A deer runs into the road 1.24 km in front of a car. The driver, traveling at 70.5 km/hr, sees the deer and slams on the brakes which decelerates the car at a rate of 3.2 x 10-1 m/s2. Will the driver hit the deer?
Vo = 70.5km/h = 70,500m/3600s = 19.6 m/s.
V^2 = Vo^2 + 2a*d.
0 = 19.6^2 - 2*0.32*d, d = ?.
1.24 km = 1240 m.
The stopping distance(d) will be less than 1240 m and the driver stops before hitting the deer.
To determine whether the driver will hit the deer, we need to calculate the stopping distance of the car and compare it to the distance between the car and the deer.
First, let's convert the given units to match each other.
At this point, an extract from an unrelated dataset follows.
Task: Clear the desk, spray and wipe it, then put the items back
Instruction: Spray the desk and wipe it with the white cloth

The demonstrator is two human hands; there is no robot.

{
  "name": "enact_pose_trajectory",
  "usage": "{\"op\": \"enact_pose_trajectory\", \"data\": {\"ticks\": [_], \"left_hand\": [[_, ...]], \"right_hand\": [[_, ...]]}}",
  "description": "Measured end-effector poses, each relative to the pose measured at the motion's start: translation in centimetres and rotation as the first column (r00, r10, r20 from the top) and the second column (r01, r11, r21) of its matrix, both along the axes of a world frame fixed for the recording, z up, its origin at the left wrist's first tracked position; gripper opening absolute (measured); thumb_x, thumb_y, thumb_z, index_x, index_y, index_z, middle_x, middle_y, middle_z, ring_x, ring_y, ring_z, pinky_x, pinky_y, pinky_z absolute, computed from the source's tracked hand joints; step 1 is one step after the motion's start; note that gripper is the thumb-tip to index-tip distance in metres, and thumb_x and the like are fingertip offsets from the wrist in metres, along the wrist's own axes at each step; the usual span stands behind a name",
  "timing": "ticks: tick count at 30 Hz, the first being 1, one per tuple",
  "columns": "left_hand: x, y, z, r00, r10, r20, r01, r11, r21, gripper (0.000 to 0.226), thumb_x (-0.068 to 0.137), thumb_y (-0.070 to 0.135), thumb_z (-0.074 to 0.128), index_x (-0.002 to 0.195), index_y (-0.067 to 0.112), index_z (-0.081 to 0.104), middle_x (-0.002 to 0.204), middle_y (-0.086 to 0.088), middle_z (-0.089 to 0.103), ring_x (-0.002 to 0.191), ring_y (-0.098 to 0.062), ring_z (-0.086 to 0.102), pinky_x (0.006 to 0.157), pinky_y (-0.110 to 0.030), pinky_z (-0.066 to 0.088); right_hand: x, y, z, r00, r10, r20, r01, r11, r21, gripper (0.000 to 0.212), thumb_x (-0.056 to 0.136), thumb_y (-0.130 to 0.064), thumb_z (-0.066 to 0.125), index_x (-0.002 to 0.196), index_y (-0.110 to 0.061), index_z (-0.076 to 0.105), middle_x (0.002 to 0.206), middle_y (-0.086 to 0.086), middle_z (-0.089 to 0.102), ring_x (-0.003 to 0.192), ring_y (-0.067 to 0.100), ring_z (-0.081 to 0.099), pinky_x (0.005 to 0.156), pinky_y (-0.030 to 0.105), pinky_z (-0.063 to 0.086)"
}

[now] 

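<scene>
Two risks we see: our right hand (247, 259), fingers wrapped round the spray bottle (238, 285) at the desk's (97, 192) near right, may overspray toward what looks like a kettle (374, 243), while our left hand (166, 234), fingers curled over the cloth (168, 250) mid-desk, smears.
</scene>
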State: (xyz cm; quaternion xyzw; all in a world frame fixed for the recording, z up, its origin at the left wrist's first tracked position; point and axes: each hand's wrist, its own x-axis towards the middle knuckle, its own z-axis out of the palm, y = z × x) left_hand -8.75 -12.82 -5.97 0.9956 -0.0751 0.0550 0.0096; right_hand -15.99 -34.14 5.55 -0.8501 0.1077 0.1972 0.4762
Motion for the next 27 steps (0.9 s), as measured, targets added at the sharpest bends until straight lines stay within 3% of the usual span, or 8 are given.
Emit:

We'll convert the car's speed from km/hr to m/s and the distance between the car and the deer from km to m.
Speed of the car = 70.5 km/hr = (70.5*1000 m) / 3600 s ≈ 19.583 m/s
Distance between the car and the deer = 1.24 km = 1.24 * 1000 m = 1240 m
Now, we can calculate the stopping distance of the car by using the formula:
Stopping distance = (initial velocity^2) / (2 * acceleration)
Given:
Initial velocity (vi) = 19.583 m/s
Acceleration (a) = -3.2 x 10^-1 m/s^2 (negative because the car is slowing down)
Stopping distance = (19.583^2) / (2 * -3.2 x 10^-1)
≈ 19.583^2 / -0.64
≈ 383.3349 / -0.64
≈ -598.961 m
The stopping distance is approximately -598.961 m.
Since the stopping distance is negative, it indicates that the car stopped before reaching the deer, which means the driver will not hit the deer.